Poet Marc Zegans |
The Underwater Typewriter
By Marc Zegans
Pelekinesis Press
Review by Meghan Guidry
Charting the Depths – A Review of Marc Zegans’ The Underwater Typewriter
Poets who are capable of fearlessly engaging with the sting of absence are rare, and in his new collection The Underwater Typewriter, Marc Zegans’ has proven that he is in that select few. The collection is visually lush and carefully crafted, the mark of a poet who is deeply attuned to the undercurrents of the world as it is both experienced and imagined.
Stylistically, Zegans draws from the American Beat Poets and British Romanticism to shape an immersive poetic landscape simultaneously luminous and lonely. He is fearless with language, weaving luxurious description into every line of text—yet Zegans knows that compelling poetry needs more than description alone. What makes The Underwater Typewriter truly alluring is the poet’s clear vision and interlocking themes.

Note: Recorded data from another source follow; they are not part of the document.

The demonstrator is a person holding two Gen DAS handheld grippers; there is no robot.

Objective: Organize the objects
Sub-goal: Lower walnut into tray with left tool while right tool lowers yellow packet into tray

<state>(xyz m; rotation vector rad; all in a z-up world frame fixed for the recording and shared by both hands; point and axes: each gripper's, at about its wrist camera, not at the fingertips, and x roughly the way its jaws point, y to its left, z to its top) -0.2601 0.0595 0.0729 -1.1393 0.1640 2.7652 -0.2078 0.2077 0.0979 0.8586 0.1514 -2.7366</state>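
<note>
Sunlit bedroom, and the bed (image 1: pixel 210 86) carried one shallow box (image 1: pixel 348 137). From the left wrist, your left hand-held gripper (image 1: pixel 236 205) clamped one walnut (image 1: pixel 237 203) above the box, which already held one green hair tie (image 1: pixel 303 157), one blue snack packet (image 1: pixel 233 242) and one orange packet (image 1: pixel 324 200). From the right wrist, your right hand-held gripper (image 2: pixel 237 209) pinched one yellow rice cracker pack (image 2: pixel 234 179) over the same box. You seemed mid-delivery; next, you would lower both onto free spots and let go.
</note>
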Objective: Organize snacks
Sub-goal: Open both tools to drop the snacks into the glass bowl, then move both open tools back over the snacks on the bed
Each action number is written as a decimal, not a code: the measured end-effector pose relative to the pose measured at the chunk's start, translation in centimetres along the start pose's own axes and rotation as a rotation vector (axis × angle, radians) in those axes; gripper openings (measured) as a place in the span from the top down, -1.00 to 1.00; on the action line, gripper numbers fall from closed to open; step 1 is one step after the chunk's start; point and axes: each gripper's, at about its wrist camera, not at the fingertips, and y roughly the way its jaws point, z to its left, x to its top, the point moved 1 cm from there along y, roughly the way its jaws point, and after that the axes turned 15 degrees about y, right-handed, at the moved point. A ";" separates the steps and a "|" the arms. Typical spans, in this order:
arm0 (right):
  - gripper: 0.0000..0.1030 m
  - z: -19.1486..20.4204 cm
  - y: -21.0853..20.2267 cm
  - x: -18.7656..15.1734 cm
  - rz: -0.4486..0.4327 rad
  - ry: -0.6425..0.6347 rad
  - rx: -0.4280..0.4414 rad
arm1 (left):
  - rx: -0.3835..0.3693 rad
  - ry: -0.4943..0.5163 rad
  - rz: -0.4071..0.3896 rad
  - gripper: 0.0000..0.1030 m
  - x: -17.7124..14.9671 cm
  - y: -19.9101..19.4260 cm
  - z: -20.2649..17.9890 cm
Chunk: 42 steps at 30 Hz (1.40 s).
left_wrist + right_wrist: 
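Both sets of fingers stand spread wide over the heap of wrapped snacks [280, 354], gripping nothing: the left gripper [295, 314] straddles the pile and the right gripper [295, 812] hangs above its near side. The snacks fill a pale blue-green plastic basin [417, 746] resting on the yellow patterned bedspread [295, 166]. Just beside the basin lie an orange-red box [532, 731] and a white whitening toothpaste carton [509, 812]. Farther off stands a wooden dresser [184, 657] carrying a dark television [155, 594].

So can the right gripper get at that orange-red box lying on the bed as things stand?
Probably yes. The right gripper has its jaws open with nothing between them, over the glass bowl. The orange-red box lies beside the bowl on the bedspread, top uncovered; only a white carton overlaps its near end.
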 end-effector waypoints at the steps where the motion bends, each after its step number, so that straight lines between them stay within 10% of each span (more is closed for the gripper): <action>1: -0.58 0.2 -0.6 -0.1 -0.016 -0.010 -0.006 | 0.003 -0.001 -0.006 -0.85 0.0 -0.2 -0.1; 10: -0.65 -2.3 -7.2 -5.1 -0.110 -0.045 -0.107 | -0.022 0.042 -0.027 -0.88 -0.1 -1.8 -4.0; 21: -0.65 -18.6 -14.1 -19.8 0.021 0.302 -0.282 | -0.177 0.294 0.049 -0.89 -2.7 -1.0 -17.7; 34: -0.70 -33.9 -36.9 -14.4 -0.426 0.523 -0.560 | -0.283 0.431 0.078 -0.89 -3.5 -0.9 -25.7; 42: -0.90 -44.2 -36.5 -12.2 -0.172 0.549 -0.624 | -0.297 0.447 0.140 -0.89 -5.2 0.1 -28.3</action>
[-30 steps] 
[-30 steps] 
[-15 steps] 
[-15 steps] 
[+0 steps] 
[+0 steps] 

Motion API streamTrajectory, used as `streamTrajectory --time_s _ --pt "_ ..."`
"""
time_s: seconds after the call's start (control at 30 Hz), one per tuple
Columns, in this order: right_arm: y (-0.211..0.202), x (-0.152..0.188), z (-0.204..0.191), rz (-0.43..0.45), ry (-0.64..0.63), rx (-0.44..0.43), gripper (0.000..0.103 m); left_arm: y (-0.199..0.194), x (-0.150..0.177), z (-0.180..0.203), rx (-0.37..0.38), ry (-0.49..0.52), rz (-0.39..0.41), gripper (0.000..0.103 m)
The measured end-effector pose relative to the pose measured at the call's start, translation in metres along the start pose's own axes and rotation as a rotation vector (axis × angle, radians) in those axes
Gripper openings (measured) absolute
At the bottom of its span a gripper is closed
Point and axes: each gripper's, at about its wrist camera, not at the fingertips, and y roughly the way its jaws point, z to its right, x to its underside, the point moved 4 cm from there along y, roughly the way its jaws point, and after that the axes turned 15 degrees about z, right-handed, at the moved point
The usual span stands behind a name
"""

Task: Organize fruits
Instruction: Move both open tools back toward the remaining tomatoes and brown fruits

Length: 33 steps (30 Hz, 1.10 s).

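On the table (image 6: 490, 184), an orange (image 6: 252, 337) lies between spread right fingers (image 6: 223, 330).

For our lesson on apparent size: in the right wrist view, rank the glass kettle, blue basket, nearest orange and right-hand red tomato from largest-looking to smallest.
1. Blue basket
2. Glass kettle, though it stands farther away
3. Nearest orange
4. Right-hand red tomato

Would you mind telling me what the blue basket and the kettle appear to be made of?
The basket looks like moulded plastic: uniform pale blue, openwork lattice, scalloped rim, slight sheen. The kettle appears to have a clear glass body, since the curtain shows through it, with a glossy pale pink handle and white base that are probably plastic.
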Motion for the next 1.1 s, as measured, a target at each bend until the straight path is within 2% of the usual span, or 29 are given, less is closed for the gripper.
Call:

Human engagement and connection is a negative condition of survival in Zegans’ poetic environment. Without it, we perish. This is the axiom of Zegans’ work: The whiplash anxiety between grasping for connection and the moments of grace when it’s obtained.
Zegans’ speakers’ voices are at once wise and terrified, the latter because of the former. Understanding the importance of skin, of smile, of safe silence between self and other, Zegans’ poetic avatars turn the world for authenticity, and for meaningful connections to place, to time, and most importantly, to people.
Absence and distance are tangible beings in Zegans’ work. These are no less important, and no less real, than the speakers themselves. They are the tactile gulfs separating us from each other, whether by circumstance or design. Zegans both maps and mitigates these gulfs, charting the places where two souls press against the shared distance between them.
Imagine two perfect absences
separated by interval
un-reckoned by the cycles of light.
(from" The Reunion of Darkness")
Zegans charts these distances not through measurement, but by artifact, by what he pulls from the depths of the spaces between us, executed expertly in poems such as “Salvage” and “Hacking”
Yet we haul and fondle worn bits, gauging
texture and mass, function and fit, and loss
holes and breakage, sometimes signifying.
(from “Salvage”)
Air rises between me
and the coat, stained
orange. What does
it say about me
that I wear this pen
splotched relic
out and about?
(from “Hacking”)
Zegans doesn’t dwell where life dramatically ruptures; instead he rests at the jarring moments when, in the ordinariness of our everyday habits, we are suddenly and inextricably reminded of the abyss lurking just beyond the mundane.
Zegans also brings illusion to the forefront as an incarnation of the fantastic and as a condition of human existence. If illusions of self and meaning separate us from each other, then this poet strives for an inroad that is tangible and sacred in the overwhelming weight of our multitudes of masks.
As if every part must be a sign post
A ballyhoo for that which isn’t there
She’d come quieter, drawing my hand
(from “drawing”)
Zegans is at his best when he, as Helene Cixous wrote, “writes by the light of the axe.” His language is vivid, colorful, and sensory, but it is the moments he speaks unadorned that truly sing, the moments in which he bravely confronts the reader and dares us to know him:
I cannot raise the strength
to summon the day dream
that allowed me know
the world without border
(from “perchance”)
The Underwater Typewriter isn’t merely a collection of poems. It is an assembly of artifacts dragged from the depths of human relationship and heart, laid bare to turn, to witness, and ultimately, to love.